- Born: November 25, 1782 Enfield, Massachusetts
- Died: March 15, 1864 (aged 81) Tillsonburg, Canada
- Spouse: Nancy Barker (m. 1808)

= George Tillson =

Industrialist (1782 - 1864)

George E. Tilson was an industrialist best known for founding the town of Tillsonburg.

Tilson was born on November 25, 1782, in Enfield, Massachusetts. In 1808 he married Nancy Barker. Tilson moved to Upper Canada in 1822, and founded a small iron forge within Norfolk County with Hiram Capron and James and Benjamin Van Norman.
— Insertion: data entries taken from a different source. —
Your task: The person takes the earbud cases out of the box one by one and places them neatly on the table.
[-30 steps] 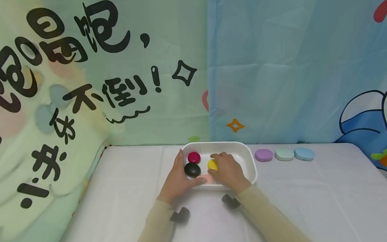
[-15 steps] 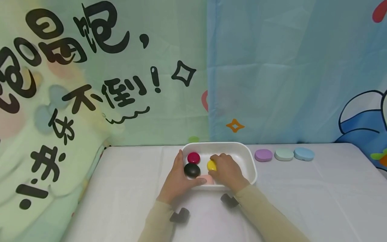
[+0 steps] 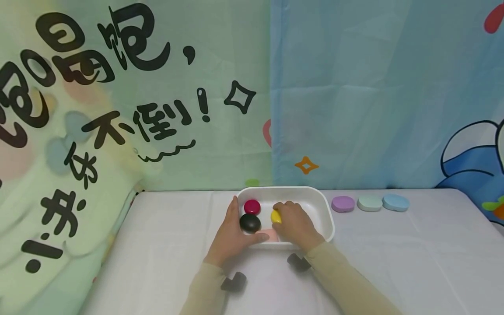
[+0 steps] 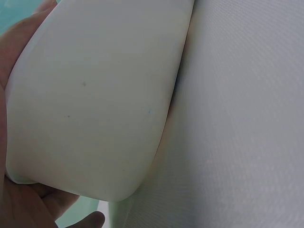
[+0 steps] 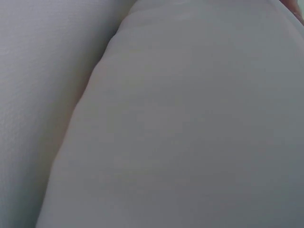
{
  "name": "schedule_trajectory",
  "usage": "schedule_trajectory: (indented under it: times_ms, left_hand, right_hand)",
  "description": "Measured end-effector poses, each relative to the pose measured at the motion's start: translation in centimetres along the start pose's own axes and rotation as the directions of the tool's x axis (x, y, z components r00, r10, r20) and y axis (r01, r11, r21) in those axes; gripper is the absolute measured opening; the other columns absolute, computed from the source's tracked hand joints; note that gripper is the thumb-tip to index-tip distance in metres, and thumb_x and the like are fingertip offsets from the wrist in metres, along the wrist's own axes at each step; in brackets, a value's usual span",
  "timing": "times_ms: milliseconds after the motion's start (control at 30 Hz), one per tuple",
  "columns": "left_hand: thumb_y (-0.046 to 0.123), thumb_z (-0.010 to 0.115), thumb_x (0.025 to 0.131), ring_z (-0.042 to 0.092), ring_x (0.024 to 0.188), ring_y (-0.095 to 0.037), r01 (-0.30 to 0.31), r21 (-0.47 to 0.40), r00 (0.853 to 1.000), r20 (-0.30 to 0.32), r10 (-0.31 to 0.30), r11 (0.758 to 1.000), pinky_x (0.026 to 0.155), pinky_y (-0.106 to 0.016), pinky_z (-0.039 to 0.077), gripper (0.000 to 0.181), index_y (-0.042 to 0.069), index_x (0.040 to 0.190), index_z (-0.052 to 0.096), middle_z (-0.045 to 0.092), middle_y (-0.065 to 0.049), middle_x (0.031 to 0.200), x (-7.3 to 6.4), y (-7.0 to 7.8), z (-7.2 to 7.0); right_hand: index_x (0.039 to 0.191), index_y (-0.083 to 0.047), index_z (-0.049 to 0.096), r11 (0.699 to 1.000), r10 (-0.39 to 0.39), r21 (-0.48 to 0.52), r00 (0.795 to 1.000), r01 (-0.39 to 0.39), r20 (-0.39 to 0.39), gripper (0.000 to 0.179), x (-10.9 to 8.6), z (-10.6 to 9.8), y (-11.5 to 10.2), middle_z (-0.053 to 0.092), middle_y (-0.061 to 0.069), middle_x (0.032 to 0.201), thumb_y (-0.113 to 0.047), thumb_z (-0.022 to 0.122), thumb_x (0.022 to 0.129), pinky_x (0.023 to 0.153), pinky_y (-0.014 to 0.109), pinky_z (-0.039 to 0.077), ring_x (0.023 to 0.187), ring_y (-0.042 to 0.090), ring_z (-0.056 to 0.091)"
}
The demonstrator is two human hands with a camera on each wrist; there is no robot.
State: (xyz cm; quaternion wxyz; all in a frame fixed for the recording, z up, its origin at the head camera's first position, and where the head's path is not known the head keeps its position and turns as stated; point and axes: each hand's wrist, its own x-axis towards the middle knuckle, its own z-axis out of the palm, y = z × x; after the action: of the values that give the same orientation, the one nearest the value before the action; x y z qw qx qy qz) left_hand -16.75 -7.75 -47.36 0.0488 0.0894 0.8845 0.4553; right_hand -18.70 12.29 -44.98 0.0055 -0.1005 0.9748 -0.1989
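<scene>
A white tray [image 3: 325,218] stands on the table. My left hand [image 3: 229,234] grips its near left corner, fingers along the side and thumb over the front rim; the left wrist view shows this hand [image 4: 19,199] against the outer wall. Inside the tray, my right hand [image 3: 297,222] pinches a smooth yellow rounded piece [image 3: 275,216], partly hidden by the fingers. To its left lie a dark red round piece [image 3: 252,207] and a black oval piece [image 3: 250,223]. A flat pink piece [image 3: 271,235] is by my left thumb. The right wrist view shows mostly tray wall [image 5: 180,118].
Right of the tray, a purple oval piece [image 3: 343,204], a pale green one [image 3: 369,203] and a light blue one [image 3: 396,202] lie in a row. White cloth [image 3: 413,258] covers the table. Printed curtains [image 3: 354,96] hang behind and at the left.
Both hands keep their places at the tray, and the pieces lie as before. The whole view shifts very slightly.
</scene>
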Motion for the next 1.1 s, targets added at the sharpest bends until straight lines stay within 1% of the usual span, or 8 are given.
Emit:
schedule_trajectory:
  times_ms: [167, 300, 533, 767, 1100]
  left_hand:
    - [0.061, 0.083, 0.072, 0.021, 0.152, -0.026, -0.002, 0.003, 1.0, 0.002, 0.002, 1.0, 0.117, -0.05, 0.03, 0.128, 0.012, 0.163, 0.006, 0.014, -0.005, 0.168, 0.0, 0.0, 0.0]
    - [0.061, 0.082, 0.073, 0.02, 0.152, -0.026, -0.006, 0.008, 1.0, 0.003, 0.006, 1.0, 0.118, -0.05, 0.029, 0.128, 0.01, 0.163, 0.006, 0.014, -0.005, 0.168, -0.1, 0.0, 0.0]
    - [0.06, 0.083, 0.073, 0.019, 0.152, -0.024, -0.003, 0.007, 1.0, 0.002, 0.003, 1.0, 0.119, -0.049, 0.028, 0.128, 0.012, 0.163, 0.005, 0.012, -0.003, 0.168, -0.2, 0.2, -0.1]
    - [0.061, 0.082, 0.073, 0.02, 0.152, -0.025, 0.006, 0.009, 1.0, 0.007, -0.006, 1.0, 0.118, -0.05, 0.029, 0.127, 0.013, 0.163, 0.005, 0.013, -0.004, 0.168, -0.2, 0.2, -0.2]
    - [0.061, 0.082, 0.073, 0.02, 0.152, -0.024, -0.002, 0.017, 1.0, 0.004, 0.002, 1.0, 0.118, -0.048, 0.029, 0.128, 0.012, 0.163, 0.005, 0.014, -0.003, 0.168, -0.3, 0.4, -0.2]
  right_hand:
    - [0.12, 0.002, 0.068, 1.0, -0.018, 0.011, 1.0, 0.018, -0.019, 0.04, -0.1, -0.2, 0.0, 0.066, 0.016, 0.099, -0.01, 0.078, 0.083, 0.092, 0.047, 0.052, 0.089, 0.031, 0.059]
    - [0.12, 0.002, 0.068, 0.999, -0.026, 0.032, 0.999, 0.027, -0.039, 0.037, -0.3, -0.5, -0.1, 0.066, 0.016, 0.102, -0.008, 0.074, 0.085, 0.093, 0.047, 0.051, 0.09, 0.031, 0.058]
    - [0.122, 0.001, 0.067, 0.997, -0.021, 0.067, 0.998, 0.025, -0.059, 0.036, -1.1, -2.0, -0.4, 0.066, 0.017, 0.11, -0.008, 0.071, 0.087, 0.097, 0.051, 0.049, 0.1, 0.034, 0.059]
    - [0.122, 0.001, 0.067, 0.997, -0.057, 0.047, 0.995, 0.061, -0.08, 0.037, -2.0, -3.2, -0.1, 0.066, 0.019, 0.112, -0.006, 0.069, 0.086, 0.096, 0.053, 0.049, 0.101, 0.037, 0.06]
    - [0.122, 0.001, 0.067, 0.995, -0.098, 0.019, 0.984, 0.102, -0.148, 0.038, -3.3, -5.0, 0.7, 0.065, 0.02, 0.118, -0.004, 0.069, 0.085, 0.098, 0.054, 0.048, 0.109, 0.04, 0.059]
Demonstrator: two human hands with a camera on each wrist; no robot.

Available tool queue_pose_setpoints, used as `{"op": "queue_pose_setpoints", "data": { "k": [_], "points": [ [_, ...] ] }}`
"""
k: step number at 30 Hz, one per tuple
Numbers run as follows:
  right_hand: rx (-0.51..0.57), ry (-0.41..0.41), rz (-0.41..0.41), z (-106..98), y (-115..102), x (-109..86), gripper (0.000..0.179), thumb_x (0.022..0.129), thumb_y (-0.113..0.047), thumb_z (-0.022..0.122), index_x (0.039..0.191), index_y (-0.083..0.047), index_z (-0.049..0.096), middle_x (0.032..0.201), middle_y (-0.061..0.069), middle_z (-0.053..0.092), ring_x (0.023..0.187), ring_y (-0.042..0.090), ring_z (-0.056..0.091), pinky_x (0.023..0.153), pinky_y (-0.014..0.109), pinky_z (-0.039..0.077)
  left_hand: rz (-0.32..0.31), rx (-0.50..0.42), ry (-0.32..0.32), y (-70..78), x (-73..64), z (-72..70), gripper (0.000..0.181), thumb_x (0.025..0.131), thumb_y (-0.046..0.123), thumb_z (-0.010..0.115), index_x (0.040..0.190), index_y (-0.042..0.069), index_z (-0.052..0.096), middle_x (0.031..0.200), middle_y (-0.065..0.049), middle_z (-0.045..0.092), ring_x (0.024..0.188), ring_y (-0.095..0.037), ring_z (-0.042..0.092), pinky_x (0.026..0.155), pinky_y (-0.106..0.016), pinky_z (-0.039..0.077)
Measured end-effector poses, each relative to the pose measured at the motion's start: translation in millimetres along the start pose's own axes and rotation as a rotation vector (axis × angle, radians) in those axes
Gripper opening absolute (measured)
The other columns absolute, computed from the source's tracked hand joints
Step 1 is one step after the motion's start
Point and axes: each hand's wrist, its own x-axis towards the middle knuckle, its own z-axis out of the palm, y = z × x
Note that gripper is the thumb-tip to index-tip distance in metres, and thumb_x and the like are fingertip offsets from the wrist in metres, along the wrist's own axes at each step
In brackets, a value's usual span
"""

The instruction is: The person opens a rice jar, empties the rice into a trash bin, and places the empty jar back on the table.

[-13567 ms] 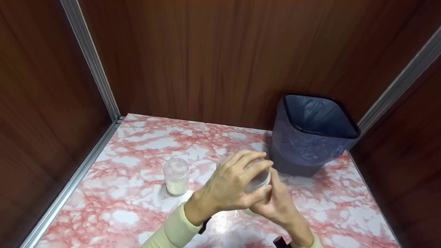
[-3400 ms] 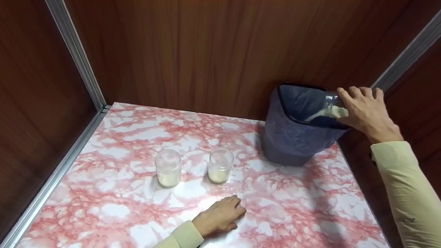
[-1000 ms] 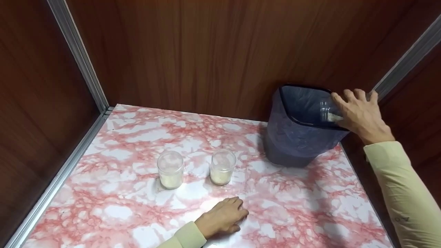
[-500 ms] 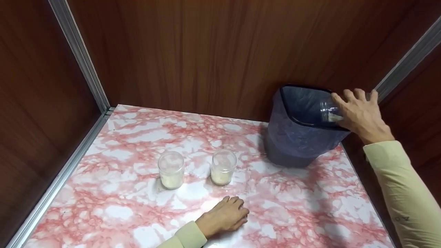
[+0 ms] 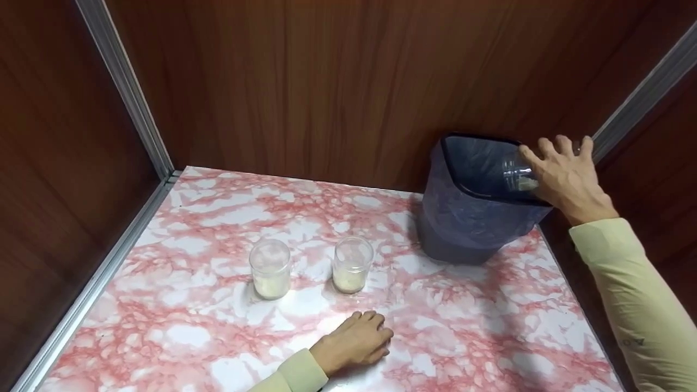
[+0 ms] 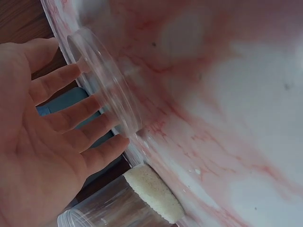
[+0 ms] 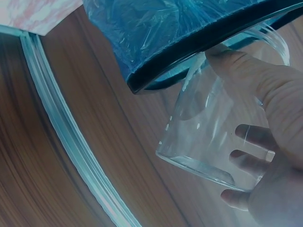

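My right hand [image 5: 569, 177] grips a clear plastic jar [image 5: 514, 173], tipped on its side with its mouth over the bin [image 5: 463, 239]. A little white grain, like rice, shows near its mouth. In the right wrist view, the jar [image 7: 199, 137] is mostly bare inside, with a few grains stuck to its wall. My left hand [image 5: 356, 340] rests low over the table, fingers loosely bent. The left wrist view has its fingertips right at a clear round lid [image 6: 106, 80] on the table. Behind that hand stand two clear jars, left [image 5: 270, 269] and right [image 5: 353, 265], each holding some white grain.
The bin, lined with a bluish plastic bag [image 7: 142, 28], stands at the table's back right corner. Brown wood panels [image 5: 305, 87] with metal corner posts [image 5: 128, 81] enclose the marbled red-and-white table [image 5: 228, 337] at the back and sides.
Both hands held a jar over the table at first. Later the right hand brought a jar to the bin, and its grain poured out and dwindled. Lately that hand shifted slightly up and left.
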Motion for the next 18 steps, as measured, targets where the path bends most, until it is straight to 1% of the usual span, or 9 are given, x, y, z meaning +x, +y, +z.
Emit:
{"op": "queue_pose_setpoints", "data": {
  "k": [4,7,10,14,16,18],
  "points": [
    [-0.016,0.031,-0.03,1.2,-2.5,1.9,0.071,0.067,-0.015,0.081,0.129,-0.009,0.048,0.123,0.03,0.047,0.117,0.056,0.038,0.094,0.08,0.024,-0.007,-0.001,0.004,0.1,0.1,-0.7,0.023,0.095,0.044,0.057,0.107,0.026,0.064,0.111,0.001,0.063,0.105,-0.017,0.061,0.086,-0.037,0.054],
    [-0.033,0.022,-0.041,1.5,-4.9,3.3,0.064,0.072,-0.013,0.077,0.13,-0.009,0.049,0.124,0.03,0.047,0.119,0.055,0.037,0.095,0.08,0.024,-0.005,0.009,0.02,0.2,-0.4,-1.2,0.023,0.095,0.044,0.057,0.107,0.026,0.065,0.11,0.001,0.063,0.104,-0.017,0.062,0.086,-0.037,0.054],
    [-0.044,0.02,-0.055,1.7,-6.9,4.5,0.058,0.076,-0.008,0.072,0.13,-0.009,0.049,0.124,0.03,0.046,0.119,0.055,0.037,0.094,0.079,0.024,-0.007,0.012,0.021,0.2,-0.5,-1.4,0.023,0.095,0.045,0.057,0.107,0.026,0.065,0.11,0.001,0.063,0.104,-0.017,0.061,0.085,-0.037,0.054],
    [-0.047,0.032,-0.066,1.2,-8.0,5.3,0.055,0.077,-0.001,0.065,0.129,-0.009,0.05,0.124,0.03,0.047,0.119,0.054,0.038,0.094,0.078,0.025,-0.003,0.022,0.029,0.4,-0.7,-1.4,0.022,0.095,0.044,0.058,0.105,0.026,0.065,0.107,0.002,0.063,0.101,-0.016,0.061,0.082,-0.035,0.054],
    [-0.053,0.027,-0.068,0.8,-8.2,5.6,0.056,0.076,0.001,0.065,0.129,-0.01,0.05,0.124,0.03,0.046,0.119,0.054,0.038,0.094,0.078,0.024,0.001,0.029,0.044,0.4,-1.0,-1.2,0.021,0.094,0.044,0.058,0.103,0.027,0.065,0.105,0.002,0.063,0.099,-0.016,0.061,0.08,-0.034,0.054],
    [-0.061,0.031,-0.077,0.3,-8.3,6.0,0.055,0.077,0.002,0.064,0.129,-0.01,0.051,0.124,0.029,0.047,0.12,0.054,0.038,0.095,0.078,0.025,0.001,0.027,0.04,0.3,-1.1,-1.3,0.021,0.094,0.044,0.058,0.103,0.027,0.065,0.105,0.002,0.063,0.099,-0.016,0.061,0.08,-0.034,0.053]
  ]
}}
In 1825 Tilson bought approximately 600 acres of land in the south-end of Oxford County along the Big Otter Creek using the funds earned from the forge. Tilson constructed a sawmill, lock, blast furnace and another iron forge in the area. Originally called the “Dereham Forge", the town was renamed ‘Tillsonburg’ in 1837 after its founder. It’s also possible Tilson had some involvement with the Rebellions of 1837–1838. Tilson died on March 15, 1864, in the town of Tillsonburg. His son E. D. Tilson constructed the Annandale House which has since been renovated and currently houses the Tillsonburg museum.